Una civilización urbana
Un alcalde u otra autoridad municipal, un urbanista o responsable de diseñar cómo debe ser la ciudad, deciden que la suya necesita elementos que la hagan distinta de todas las demás, que la identifiquen. Para ello, llaman a un arquitecto de moda y le encargan un proyecto grande. El arquitecto propone y el alcalde dispone. Al final, lo que empezó siendo una idea para distinguir, acaba siendo, probablemente, todo lo contrario. Unos cuantos despachos de arquitectos y urbanistas están convirtiendo las ciudades del mundo en sus laboratorios de trabajo, y no hay nada más anodino y aséptico que un laboratorio. Estos días se debate sobre ello en varios de los diálogos de más calado. Y es coherente, pues el urbanismo está en el origen del Fórum, inexorablemente. Además, la reflexión sobre las ciudades es clave para el futuro de la humanidad. La población mundial urbana ha pasado del 2% en 1800 al 50%, con una tendencia imparable al alza. Pocos gobiernos se plantean como prioridad frenar este proceso y favorecer un reequilibrio que sería más sostenible y más equitativo. La ciudad ofrece, hoy por hoy, unas oportunidades de formación, de trabajo o de ocio que no existen en otros lugares.

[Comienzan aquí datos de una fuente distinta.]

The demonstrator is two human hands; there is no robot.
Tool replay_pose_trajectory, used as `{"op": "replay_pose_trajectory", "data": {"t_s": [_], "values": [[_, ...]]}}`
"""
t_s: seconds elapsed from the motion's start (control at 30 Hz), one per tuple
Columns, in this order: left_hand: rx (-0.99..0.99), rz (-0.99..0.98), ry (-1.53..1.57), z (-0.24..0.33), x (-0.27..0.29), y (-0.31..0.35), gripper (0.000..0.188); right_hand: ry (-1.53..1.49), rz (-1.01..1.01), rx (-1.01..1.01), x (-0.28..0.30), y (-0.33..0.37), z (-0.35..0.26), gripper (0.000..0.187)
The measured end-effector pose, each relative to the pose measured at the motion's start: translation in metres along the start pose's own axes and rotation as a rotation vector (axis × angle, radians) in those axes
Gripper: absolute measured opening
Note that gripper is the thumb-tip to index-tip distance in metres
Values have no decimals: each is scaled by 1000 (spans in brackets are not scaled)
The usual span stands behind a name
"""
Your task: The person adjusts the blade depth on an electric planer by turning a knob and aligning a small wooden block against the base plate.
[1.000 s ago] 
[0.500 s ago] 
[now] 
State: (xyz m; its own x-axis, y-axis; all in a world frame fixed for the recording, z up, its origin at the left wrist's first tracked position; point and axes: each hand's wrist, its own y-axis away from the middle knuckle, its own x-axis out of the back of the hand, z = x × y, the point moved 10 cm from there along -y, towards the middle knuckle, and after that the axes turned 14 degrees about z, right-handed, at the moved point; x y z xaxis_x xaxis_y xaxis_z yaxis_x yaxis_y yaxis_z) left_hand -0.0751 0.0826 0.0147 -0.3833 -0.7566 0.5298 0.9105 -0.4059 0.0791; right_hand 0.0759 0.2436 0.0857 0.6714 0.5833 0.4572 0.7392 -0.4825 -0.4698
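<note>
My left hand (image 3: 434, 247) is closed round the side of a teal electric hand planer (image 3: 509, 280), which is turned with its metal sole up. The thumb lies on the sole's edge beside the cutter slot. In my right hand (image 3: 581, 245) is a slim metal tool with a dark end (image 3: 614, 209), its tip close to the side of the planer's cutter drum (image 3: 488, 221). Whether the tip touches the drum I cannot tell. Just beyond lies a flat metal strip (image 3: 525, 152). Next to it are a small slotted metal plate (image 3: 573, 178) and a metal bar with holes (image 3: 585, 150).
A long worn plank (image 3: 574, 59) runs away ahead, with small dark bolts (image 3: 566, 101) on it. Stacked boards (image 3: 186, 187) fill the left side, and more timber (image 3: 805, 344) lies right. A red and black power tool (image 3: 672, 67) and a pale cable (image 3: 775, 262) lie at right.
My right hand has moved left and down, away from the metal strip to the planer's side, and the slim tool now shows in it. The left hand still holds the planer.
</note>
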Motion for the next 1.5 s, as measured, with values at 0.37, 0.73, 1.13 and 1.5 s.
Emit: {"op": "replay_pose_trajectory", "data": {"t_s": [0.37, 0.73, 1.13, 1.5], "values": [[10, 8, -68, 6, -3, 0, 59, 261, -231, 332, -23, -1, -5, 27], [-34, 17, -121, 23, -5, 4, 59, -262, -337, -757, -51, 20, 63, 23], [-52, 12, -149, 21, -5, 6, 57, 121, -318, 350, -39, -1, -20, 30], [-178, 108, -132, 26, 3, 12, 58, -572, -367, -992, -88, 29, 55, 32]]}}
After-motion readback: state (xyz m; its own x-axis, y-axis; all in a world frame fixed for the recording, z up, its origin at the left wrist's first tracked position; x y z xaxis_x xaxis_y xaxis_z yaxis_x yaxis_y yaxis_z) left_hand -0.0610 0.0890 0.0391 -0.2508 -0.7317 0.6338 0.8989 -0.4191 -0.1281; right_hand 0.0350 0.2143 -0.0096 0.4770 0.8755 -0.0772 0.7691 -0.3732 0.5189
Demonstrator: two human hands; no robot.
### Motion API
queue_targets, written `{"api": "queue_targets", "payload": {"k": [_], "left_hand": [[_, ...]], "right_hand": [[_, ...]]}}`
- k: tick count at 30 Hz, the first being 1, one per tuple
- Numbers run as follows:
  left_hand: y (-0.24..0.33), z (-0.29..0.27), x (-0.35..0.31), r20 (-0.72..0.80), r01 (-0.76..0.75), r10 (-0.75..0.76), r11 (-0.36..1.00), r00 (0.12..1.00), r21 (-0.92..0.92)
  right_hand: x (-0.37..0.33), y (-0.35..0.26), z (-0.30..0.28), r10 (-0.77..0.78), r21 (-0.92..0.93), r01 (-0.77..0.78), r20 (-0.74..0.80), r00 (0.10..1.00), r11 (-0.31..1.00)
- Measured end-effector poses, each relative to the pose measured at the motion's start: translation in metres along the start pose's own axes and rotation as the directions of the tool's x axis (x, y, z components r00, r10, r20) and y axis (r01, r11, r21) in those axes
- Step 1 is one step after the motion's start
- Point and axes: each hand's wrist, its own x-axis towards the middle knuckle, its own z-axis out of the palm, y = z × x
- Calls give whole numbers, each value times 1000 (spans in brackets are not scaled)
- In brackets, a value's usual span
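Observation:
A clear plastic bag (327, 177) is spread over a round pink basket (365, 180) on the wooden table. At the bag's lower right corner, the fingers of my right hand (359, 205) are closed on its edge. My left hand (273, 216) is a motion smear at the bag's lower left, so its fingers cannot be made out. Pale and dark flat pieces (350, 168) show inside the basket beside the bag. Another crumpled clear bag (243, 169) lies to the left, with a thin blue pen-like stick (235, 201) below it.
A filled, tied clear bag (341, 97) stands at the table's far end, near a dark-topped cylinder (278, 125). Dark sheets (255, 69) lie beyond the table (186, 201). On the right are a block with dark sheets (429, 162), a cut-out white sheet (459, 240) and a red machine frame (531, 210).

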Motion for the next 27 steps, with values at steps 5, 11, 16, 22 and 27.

El actual modelo de desarrollo recupera para las ciudades el protagonismo de la polis griega o de algunas ciudades-Estado del Renacimiento, aunque no siempre para bien. Tokio tiene 40 millones de habitantes, México y Seúl, 22 millones, y el fenómeno irá a más. Nuestra civilización es eminentemente urbana. En el Tercer Mundo resulta cada vez más difícil vislumbrar soluciones viables; allí, las ciudades son gigantescos problemas. Aquí, todavía es posible trabajar sobre proyectos, revisar, buscar y definir modelos. Es un lujo al que no podemos renunciar. Está bien que discutan los expertos y que la ciudadanía exija participar. Y, mientras tanto, vivan y convivan, disfruten la ciudad. Sean felices en ella.